Dear Sue: Forever Wallflower
I’m trying to figure out if I should keep pursuing this guy I’ve had a crush on for a while. I took him to one of my sorority date events, but I can’t tell if he is into me or not. I think he’s really cute and he’s stayed the night a few times, but I’m always the one to contact him, and even when I do he takes forever to respond. His friends say he’s just a really shy guy and never uses social media, but I can’t help but wonder if he just isn’t trying because he just doesn’t like me. I’m not one to give up, typically, but I also don’t want to seem obsessed. Should I keep trying to break his awkward and shy walls or just give up entirely?
I’m going to start this off harsh and I apologize. But, to quote the famous book, and maybe the answer to your question is that maybe “he’s just not that into you.”

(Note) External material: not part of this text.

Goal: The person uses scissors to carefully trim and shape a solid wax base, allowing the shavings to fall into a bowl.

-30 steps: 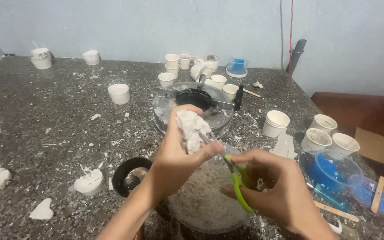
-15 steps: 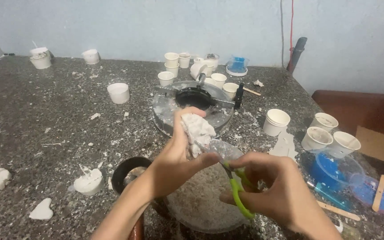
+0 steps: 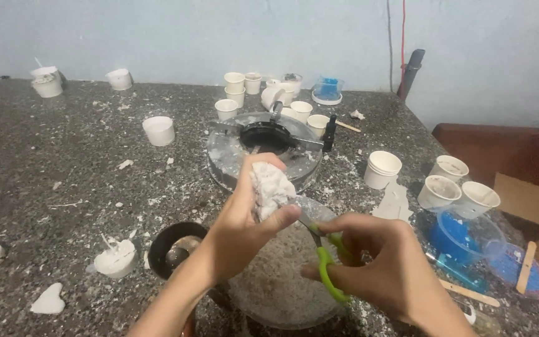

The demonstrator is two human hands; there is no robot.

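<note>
Gripped in the left hand (image 3: 244,215), a white plaster lump (image 3: 271,188) sits raised above the clear round bowl (image 3: 276,293) on the speckled table (image 3: 63,162). Her right hand (image 3: 382,271) clasps green-handled scissors (image 3: 325,265), blades touching the lump.

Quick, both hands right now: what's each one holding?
Left hand: closed around a white plaster lump.
Right hand: closed on green-handled scissors, blades pointing at the lump.

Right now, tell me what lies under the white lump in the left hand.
Under the white lump sits a round clear lid, dusty grey. Both hands, left hand and right hand, cover parts of it, so what lies beneath there is hidden.
</note>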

Which, as a person who faces rejection often, really sucks. I get it. But it happens.
Not all guys are going to want to run off into the sunset hand-in-hand with you. Just like how you don’t want to date every guy that is into you. He may be too nice to flat out reject you, but if you have to chase after him, then I can tell you from experience that it’s not a race you’re going to come in first.
While his friends say that it is just because he is shy and awkward, that doesn’t really matter because it is just an excuse for his insensitive behavior. If that is the case, though, and he does have feelings for you, do you really want to date someone who is too awkward to text you first? The answer should be no.
This is the time in your life where you can be picky about whom you invest your emotions into because even though one person may not work out, there’s another one right around the corner. While I’m not saying that you should make the guy chase you, there needs to be effort put in from both sides. I see people settling all the time in a relationship that doesn’t actually make them happy because they’re putting in all of the effort.
There should be a sense of friendship and fun in a relationship that comes naturally. If having a conversation with him already feels like pulling teeth, then I would say forget about him. He isn’t the one for you.
Besides, relationships are best when they aren’t forced. Just because you are lonely, doesn’t mean that you should jump at the first person thrown at you. Wait it out and be cool. Someone will come along that tickles your fancy and responds to your texts. I promise.